### The problem
Find all lines with the word "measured" in the material, then copy them.

### Dataset excerpt

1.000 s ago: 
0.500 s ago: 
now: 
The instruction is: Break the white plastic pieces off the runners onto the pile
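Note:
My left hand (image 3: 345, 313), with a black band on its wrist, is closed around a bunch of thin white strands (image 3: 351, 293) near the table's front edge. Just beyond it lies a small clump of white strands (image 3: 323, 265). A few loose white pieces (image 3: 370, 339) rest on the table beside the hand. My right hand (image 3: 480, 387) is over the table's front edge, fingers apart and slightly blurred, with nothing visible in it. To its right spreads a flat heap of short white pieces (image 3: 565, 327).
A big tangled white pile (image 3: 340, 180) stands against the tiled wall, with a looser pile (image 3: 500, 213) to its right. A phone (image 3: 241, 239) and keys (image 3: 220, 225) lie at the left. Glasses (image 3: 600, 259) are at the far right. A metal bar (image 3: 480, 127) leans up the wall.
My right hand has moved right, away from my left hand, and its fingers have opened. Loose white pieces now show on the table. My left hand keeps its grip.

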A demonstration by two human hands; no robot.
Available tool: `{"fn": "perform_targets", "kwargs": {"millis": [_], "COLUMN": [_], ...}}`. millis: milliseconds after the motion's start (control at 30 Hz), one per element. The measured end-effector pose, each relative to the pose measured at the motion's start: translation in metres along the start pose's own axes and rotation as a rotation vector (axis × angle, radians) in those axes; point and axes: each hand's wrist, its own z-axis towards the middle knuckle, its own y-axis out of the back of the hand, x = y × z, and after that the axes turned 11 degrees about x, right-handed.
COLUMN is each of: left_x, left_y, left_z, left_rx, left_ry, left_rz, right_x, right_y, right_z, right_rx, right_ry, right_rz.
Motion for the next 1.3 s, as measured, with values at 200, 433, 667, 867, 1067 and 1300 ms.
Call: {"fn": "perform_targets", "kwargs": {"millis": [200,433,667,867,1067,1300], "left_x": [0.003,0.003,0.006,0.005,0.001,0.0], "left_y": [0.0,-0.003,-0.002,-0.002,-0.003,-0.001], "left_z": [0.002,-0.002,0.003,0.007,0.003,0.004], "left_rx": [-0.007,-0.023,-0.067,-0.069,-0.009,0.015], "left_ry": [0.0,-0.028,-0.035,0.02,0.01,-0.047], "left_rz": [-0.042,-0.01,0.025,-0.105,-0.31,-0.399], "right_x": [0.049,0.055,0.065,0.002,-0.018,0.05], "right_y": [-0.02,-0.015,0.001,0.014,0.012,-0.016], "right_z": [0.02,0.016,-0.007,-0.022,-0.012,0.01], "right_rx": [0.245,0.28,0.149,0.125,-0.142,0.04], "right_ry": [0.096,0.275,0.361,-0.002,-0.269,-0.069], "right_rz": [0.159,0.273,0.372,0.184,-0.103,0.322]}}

### Task result
Available tool: `{"fn": "perform_targets", "kwargs": {"millis": [_], "COLUMN": [_], ...}}`. millis: milliseconds after the motion's start (control at 30 Hz), one per element. The measured end-effector pose, each relative to the pose measured at the motion's start: translation in metres along the start pose's own axes and rotation as a rotation vector (axis × angle, radians) in those axes; point and axes: each hand's wrist, its own z-axis towards the middle knuckle, its own y-axis out of the back of the hand, x = y × z, and after that the axes turned 11 degrees about x, right-handed.
Motion for the next 1.3 s, as measured, with values at 200, 433, 667, 867, 1067 and 1300 ms.

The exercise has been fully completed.